▸ WHAT THE TASK REQUIRES: Repeat the entries verbatim.

▸ RECORDS TO USE:
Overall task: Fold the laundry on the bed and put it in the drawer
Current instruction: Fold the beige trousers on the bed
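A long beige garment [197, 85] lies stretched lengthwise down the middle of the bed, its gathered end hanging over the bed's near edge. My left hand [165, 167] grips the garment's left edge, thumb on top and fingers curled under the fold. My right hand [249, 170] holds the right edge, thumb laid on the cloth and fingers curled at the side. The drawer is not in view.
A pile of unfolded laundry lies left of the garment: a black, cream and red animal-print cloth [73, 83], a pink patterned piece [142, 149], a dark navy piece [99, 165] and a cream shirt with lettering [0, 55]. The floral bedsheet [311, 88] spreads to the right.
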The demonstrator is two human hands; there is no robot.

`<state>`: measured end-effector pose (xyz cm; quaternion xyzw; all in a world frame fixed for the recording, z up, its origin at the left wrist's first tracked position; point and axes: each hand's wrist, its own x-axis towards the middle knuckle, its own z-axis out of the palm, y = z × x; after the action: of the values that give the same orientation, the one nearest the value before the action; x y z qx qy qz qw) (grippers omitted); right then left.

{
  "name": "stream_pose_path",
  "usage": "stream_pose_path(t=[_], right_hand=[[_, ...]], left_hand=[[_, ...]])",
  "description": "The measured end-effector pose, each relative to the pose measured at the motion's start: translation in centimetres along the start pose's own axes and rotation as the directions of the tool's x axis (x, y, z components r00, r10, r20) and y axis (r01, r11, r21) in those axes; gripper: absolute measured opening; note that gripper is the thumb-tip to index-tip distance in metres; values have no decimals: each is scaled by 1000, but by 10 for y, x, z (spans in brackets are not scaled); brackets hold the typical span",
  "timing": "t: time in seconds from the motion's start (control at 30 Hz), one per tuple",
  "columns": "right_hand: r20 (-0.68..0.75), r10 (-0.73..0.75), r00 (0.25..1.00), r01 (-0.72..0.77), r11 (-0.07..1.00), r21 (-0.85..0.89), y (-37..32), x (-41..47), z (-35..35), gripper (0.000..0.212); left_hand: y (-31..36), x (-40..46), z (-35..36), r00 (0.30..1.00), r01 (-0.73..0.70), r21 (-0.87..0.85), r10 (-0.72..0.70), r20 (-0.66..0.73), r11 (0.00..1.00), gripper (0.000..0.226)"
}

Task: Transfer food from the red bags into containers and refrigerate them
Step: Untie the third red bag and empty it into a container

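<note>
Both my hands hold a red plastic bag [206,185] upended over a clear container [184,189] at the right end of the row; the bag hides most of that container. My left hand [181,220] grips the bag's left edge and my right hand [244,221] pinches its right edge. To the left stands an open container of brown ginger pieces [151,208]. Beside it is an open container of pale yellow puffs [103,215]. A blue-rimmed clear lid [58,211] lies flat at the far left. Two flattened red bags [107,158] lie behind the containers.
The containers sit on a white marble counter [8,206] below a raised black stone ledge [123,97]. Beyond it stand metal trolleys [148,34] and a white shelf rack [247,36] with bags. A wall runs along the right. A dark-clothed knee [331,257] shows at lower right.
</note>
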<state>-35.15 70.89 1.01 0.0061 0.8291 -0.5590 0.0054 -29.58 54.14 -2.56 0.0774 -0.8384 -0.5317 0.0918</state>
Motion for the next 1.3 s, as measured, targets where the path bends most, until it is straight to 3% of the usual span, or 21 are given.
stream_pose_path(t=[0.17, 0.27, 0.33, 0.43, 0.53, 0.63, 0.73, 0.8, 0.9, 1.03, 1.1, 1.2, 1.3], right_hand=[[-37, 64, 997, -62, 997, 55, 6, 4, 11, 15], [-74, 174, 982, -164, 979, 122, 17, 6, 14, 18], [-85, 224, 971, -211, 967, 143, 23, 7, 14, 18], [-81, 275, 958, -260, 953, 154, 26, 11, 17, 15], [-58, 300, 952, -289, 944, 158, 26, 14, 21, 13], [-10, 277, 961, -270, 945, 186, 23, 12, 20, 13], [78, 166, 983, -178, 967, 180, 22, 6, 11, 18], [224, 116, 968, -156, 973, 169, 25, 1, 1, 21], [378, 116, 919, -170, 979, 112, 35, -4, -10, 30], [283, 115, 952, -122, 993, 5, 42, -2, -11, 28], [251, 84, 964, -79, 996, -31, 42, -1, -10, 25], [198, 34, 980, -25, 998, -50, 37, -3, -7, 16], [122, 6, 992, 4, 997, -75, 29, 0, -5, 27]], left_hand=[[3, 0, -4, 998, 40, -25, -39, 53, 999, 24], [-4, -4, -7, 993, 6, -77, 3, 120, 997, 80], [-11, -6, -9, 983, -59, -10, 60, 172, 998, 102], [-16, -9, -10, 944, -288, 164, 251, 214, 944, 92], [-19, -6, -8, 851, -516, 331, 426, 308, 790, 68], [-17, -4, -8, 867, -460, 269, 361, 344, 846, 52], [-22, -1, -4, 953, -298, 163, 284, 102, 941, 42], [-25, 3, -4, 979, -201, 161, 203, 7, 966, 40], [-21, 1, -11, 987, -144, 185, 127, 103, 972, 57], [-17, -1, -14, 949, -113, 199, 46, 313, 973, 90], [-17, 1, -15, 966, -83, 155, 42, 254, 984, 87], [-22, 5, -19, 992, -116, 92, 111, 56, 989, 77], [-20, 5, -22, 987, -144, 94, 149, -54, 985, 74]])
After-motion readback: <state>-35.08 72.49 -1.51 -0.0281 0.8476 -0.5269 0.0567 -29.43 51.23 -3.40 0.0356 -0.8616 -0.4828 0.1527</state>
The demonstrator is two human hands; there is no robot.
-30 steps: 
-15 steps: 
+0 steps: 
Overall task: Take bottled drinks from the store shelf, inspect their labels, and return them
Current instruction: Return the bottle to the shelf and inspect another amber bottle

▸ OUTPUT FOR THIS EXERCISE:
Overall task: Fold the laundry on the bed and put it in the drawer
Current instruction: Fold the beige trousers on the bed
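A long beige garment [197, 85] lies stretched lengthwise down the middle of the bed, its gathered end hanging over the bed's near edge. My left hand [165, 167] grips the garment's left edge, thumb on top and fingers curled under the fold. My right hand [249, 170] holds the right edge, thumb laid on the cloth and fingers curled at the side. The drawer is not in view.
A pile of unfolded laundry lies left of the garment: a black, cream and red animal-print cloth [73, 83], a pink patterned piece [142, 149], a dark navy piece [99, 165] and a cream shirt with lettering [0, 55]. The floral bedsheet [311, 88] spreads to the right.
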The demonstrator is two human hands; there is no robot.

`<state>`: measured end-effector pose (xyz cm; quaternion xyzw; all in a world frame fixed for the recording, z up, its origin at the left wrist's first tracked position; point and axes: each hand's wrist, its own x-axis towards the middle knuckle, its own z-axis out of the palm, y = z × x; after the action: of the values that give the same orientation, the one nearest the value before the action; x y z qx qy qz qw) (grippers omitted); right then left.

{
  "name": "stream_pose_path",
  "usage": "stream_pose_path(t=[_], right_hand=[[_, ...]], left_hand=[[_, ...]])",
  "description": "The measured end-effector pose, each relative to the pose measured at the motion's start: translation in centimetres along the start pose's own axes and rotation as the directions of the tool's x axis (x, y, z components r00, r10, r20) and y axis (r01, r11, r21) in those axes; gripper: absolute measured opening; note that gripper is the thumb-tip to index-tip distance in metres; values have no decimals: each is scaled by 1000, but by 10 for y, x, z (spans in brackets are not scaled); brackets hold the typical span",
  "timing": "t: time in seconds from the motion's start (control at 30 Hz), one per tuple",
  "columns": "right_hand: r20 (-0.68..0.75), r10 (-0.73..0.75), r00 (0.25..1.00), r01 (-0.72..0.77), r11 (-0.07..1.00), r21 (-0.85..0.89), y (-37..32), x (-41..47), z (-35..35), gripper (0.000..0.212); left_hand: y (-31..36), x (-40..46), z (-35..36), r00 (0.30..1.00), r01 (-0.73..0.70), r21 (-0.87..0.85), r10 (-0.72..0.70), r20 (-0.66..0.73), r11 (0.00..1.00), gripper (0.000..0.226)"
}

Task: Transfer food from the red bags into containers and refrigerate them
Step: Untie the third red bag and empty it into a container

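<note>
Both my hands hold a red plastic bag [206,185] upended over a clear container [184,189] at the right end of the row; the bag hides most of that container. My left hand [181,220] grips the bag's left edge and my right hand [244,221] pinches its right edge. To the left stands an open container of brown ginger pieces [151,208]. Beside it is an open container of pale yellow puffs [103,215]. A blue-rimmed clear lid [58,211] lies flat at the far left. Two flattened red bags [107,158] lie behind the containers.
The containers sit on a white marble counter [8,206] below a raised black stone ledge [123,97]. Beyond it stand metal trolleys [148,34] and a white shelf rack [247,36] with bags. A wall runs along the right. A dark-clothed knee [331,257] shows at lower right.
</note>
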<state>-35.15 70.89 1.01 0.0061 0.8291 -0.5590 0.0054 -29.58 54.14 -2.56 0.0774 -0.8384 -0.5317 0.0918</state>
Motion for the next 1.3 s, as measured, targets where the path bends most, until it is straight to 3% of the usual span, or 21 are given.
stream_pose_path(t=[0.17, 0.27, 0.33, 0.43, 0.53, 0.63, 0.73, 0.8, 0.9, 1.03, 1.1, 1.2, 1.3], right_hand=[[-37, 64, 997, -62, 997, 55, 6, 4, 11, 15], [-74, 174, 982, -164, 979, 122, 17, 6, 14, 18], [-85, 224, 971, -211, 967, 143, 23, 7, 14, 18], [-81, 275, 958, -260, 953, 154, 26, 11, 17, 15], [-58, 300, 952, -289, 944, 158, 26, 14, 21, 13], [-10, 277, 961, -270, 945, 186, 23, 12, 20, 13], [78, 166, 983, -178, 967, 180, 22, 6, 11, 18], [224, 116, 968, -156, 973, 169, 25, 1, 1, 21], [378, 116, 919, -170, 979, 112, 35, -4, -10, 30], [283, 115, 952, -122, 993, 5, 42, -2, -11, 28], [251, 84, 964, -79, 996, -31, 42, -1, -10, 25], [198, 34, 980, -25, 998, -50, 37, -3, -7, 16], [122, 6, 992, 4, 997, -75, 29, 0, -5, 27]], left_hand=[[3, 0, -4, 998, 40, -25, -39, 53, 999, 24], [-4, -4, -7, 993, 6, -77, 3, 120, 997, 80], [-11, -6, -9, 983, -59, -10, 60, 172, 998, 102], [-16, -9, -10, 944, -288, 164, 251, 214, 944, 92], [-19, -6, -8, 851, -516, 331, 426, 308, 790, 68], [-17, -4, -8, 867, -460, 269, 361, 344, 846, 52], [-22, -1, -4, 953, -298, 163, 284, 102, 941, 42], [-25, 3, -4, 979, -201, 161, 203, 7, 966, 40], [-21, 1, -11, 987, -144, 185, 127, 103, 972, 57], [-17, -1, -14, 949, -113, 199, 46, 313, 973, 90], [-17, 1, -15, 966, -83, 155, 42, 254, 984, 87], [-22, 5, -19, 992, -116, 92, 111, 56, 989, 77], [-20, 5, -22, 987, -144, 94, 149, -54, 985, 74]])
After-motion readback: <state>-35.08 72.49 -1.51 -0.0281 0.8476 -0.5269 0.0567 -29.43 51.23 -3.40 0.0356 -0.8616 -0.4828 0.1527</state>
The demonstrator is two human hands; there is no robot.
-30 steps: 
-15 steps: 
+0 steps: 
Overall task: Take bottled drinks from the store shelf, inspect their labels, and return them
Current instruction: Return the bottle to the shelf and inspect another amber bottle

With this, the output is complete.